▸ To do:
Look through the data below and extract, unchanged, the lines from the one that contains "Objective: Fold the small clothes" to the one that contains "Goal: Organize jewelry", both included.

--- --- ---

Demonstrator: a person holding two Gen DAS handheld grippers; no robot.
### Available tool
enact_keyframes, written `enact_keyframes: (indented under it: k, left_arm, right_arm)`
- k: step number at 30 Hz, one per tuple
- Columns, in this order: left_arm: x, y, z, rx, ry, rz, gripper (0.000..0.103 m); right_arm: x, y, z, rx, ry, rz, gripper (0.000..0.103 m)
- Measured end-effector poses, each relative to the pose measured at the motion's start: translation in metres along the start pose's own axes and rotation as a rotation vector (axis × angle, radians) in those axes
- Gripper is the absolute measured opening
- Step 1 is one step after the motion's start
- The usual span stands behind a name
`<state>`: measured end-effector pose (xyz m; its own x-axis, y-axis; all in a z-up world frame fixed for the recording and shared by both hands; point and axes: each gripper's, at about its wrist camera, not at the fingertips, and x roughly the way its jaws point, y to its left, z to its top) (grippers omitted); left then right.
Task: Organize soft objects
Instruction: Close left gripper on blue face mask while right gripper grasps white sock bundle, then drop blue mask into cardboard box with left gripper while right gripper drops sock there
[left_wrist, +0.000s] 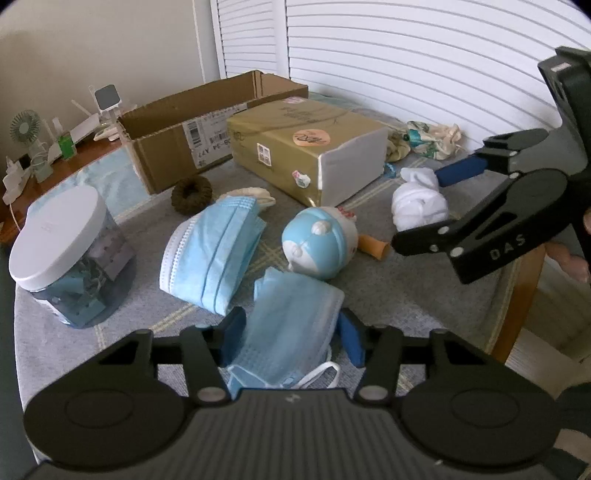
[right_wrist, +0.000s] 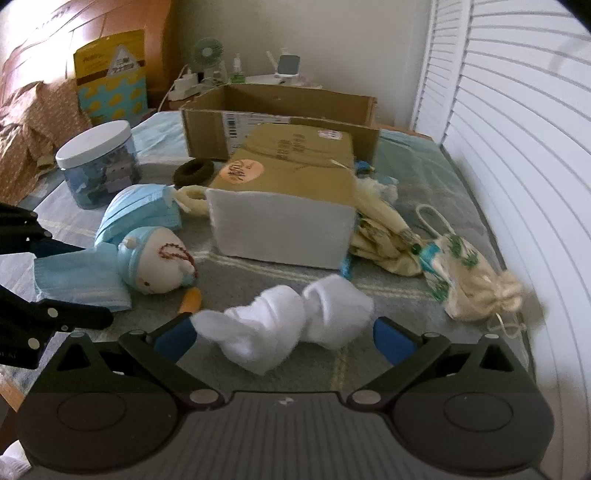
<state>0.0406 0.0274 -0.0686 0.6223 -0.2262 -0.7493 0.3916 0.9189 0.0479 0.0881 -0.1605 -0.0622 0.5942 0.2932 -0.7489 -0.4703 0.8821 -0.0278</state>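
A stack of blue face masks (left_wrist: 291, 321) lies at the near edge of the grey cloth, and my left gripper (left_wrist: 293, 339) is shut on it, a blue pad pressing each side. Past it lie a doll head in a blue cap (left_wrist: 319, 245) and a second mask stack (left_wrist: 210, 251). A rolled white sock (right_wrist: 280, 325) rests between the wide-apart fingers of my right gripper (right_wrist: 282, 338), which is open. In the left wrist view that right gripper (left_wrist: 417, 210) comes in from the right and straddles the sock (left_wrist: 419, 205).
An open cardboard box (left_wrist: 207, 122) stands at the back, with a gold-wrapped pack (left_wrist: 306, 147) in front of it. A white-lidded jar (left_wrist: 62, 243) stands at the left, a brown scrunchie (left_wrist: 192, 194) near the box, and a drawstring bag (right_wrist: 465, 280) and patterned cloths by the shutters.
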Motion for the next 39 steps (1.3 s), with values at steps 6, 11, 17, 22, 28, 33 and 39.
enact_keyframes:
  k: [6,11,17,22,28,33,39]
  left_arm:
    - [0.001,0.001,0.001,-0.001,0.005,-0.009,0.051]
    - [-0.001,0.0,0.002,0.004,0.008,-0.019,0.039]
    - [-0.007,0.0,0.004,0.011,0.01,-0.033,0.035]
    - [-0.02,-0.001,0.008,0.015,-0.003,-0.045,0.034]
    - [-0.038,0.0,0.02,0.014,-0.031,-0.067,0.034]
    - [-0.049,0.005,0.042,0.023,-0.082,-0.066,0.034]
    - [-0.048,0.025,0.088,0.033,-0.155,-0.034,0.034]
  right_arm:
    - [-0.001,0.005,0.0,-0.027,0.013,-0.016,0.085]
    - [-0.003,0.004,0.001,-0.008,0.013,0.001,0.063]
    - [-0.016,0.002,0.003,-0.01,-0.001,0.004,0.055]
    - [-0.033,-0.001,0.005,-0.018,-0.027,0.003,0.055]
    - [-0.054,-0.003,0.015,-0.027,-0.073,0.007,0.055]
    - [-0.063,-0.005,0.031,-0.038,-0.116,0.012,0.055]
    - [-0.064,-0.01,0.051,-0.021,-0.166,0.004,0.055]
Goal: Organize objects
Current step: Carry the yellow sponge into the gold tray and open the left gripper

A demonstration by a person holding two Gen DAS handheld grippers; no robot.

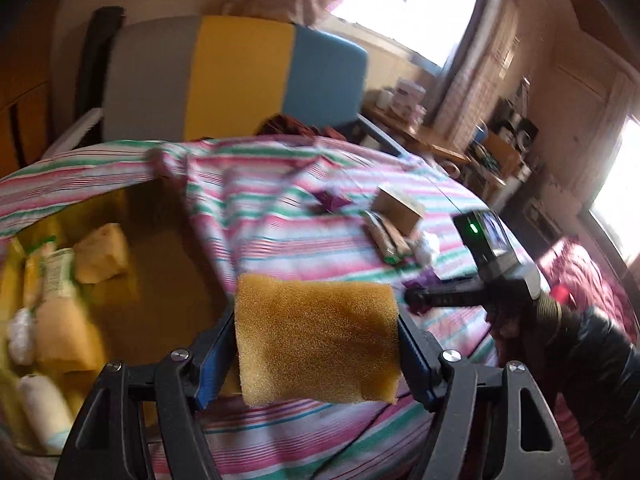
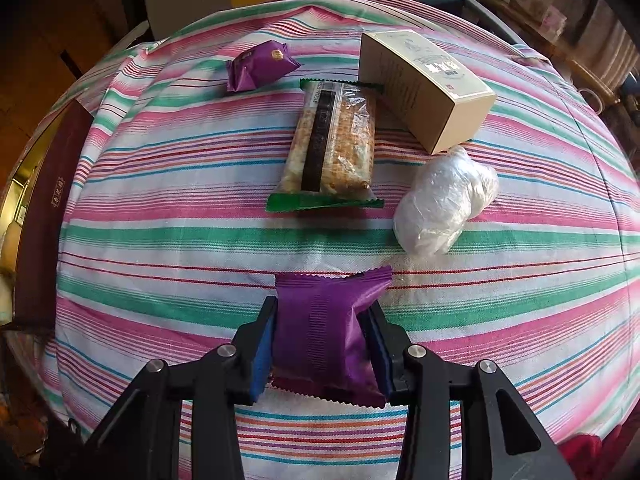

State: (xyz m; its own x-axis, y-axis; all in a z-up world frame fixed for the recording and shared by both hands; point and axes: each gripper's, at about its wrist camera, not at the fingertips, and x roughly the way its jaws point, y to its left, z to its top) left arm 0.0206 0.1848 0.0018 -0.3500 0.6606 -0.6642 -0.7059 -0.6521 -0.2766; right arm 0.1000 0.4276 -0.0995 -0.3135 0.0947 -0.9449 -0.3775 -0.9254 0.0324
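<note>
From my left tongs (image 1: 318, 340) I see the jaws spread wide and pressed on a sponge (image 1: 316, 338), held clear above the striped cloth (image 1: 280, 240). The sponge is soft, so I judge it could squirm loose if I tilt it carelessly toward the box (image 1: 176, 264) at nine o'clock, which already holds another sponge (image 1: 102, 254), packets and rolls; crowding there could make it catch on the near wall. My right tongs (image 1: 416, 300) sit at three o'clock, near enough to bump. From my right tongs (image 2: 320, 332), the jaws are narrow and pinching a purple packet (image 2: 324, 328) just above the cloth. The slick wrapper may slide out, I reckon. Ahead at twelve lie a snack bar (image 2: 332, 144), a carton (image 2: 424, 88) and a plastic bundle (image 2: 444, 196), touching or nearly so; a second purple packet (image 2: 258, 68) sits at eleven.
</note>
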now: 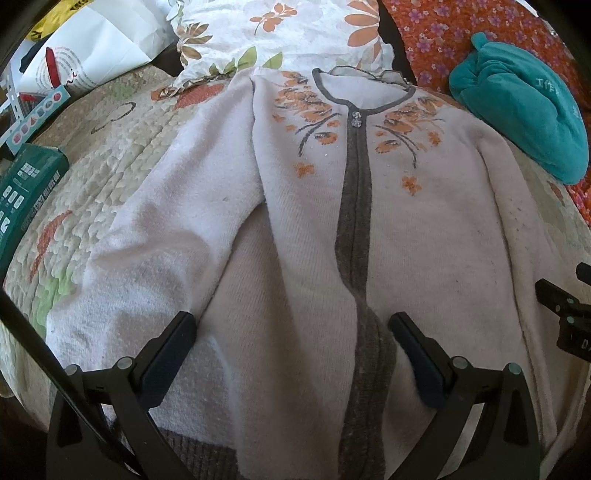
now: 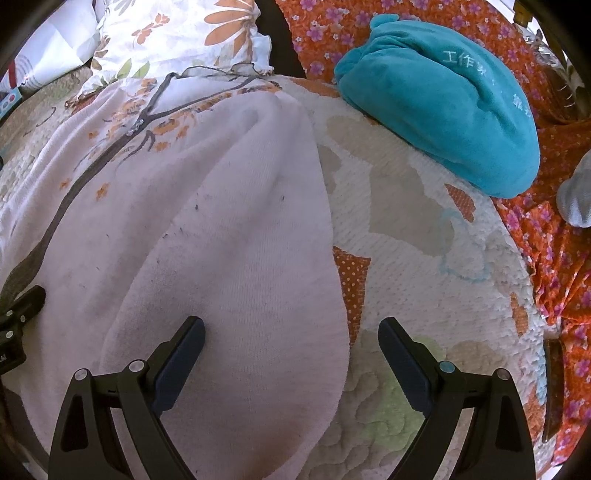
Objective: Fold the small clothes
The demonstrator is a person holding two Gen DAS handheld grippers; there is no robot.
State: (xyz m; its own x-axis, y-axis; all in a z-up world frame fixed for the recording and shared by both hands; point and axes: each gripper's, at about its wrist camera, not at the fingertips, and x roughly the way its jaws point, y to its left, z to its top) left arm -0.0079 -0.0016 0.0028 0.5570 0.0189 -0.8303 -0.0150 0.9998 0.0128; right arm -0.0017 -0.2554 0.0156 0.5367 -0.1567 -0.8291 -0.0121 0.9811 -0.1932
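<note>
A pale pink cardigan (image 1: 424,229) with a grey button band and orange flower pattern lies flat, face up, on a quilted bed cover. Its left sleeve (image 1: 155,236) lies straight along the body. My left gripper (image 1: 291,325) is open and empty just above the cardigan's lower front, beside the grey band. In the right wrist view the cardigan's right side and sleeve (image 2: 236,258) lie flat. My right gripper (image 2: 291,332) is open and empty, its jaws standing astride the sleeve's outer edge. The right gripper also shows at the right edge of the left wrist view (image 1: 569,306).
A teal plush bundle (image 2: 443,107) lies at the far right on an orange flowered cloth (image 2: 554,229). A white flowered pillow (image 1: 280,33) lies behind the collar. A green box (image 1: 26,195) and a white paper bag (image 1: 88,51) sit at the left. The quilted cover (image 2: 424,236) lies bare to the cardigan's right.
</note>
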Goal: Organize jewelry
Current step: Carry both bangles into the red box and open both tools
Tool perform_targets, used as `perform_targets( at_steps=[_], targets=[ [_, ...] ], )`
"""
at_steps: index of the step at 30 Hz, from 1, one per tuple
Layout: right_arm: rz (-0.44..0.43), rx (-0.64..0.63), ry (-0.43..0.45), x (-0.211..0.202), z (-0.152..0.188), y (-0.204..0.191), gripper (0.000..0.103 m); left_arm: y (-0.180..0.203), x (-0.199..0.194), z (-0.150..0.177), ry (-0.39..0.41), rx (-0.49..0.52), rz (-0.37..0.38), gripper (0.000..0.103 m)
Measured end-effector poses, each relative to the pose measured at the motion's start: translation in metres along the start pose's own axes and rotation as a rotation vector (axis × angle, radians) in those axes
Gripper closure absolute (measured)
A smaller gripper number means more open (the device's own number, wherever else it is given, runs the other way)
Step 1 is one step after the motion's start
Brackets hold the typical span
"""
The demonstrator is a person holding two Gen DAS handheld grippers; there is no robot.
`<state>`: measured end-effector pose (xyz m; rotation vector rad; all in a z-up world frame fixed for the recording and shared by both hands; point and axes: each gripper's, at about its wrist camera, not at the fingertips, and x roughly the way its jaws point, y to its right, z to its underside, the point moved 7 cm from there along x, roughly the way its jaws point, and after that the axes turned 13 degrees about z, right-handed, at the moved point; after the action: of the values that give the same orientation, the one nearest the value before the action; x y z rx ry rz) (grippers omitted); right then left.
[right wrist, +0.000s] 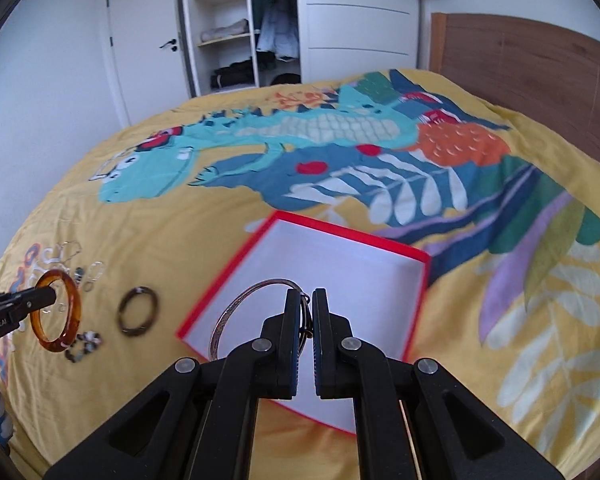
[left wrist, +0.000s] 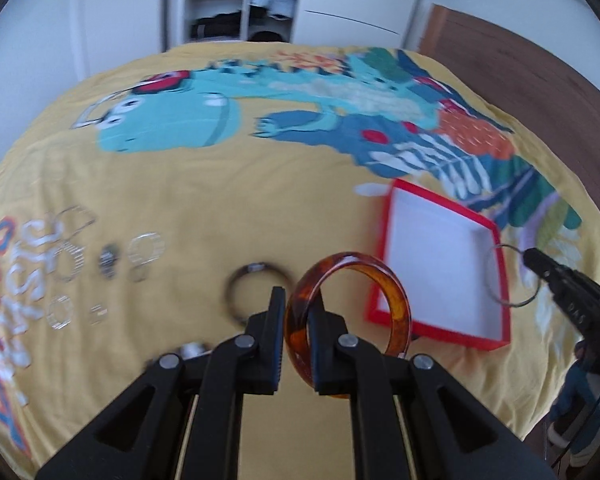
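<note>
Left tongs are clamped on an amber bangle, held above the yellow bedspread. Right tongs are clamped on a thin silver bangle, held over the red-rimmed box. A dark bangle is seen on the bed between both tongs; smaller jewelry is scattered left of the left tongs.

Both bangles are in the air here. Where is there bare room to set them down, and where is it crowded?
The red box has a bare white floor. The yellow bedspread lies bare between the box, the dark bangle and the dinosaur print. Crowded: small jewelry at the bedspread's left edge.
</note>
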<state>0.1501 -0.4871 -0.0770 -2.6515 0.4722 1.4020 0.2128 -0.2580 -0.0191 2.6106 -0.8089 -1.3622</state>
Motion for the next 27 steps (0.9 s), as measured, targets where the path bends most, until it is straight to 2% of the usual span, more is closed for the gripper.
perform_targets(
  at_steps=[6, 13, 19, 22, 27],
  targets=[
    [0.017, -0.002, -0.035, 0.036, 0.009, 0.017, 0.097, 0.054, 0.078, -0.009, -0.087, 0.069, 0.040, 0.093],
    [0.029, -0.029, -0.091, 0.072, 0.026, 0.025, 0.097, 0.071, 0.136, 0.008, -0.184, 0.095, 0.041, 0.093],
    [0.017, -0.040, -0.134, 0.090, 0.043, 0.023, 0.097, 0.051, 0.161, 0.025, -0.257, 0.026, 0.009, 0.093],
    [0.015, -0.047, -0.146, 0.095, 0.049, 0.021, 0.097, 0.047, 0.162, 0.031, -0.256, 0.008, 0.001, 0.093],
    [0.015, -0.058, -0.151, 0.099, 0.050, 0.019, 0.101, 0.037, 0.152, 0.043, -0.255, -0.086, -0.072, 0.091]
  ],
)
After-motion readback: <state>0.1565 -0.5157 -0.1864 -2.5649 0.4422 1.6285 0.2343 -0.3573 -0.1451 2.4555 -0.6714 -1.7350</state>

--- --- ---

▸ Task answer:
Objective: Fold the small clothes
The demonstrator is a person holding two Gen DAS handheld grippers; there is no robot.
State: (xyz m; its own x-axis, y-axis; all in a z-up world frame fixed for the recording and shared by both hands; point and axes: each gripper's, at about its wrist camera, not at the fingertips, and x roughly the way its jaws point, y to its left, z to its top) left arm -0.0079 -0.0016 0.0028 0.5570 0.0189 -0.8303 -0.0150 0.9998 0.0128; right arm -0.0017 -0.2554 0.0156 0.5367 -0.1567 -0.8291 -0.0121 0.9811 -0.1932
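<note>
A pale pink cardigan (image 1: 424,229) with a grey button band and orange flower pattern lies flat, face up, on a quilted bed cover. Its left sleeve (image 1: 155,236) lies straight along the body. My left gripper (image 1: 291,325) is open and empty just above the cardigan's lower front, beside the grey band. In the right wrist view the cardigan's right side and sleeve (image 2: 236,258) lie flat. My right gripper (image 2: 291,332) is open and empty, its jaws standing astride the sleeve's outer edge. The right gripper also shows at the right edge of the left wrist view (image 1: 569,306).
A teal plush bundle (image 2: 443,107) lies at the far right on an orange flowered cloth (image 2: 554,229). A white flowered pillow (image 1: 280,33) lies behind the collar. A green box (image 1: 26,195) and a white paper bag (image 1: 88,51) sit at the left. The quilted cover (image 2: 424,236) lies bare to the cardigan's right.
</note>
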Goal: Organize jewelry

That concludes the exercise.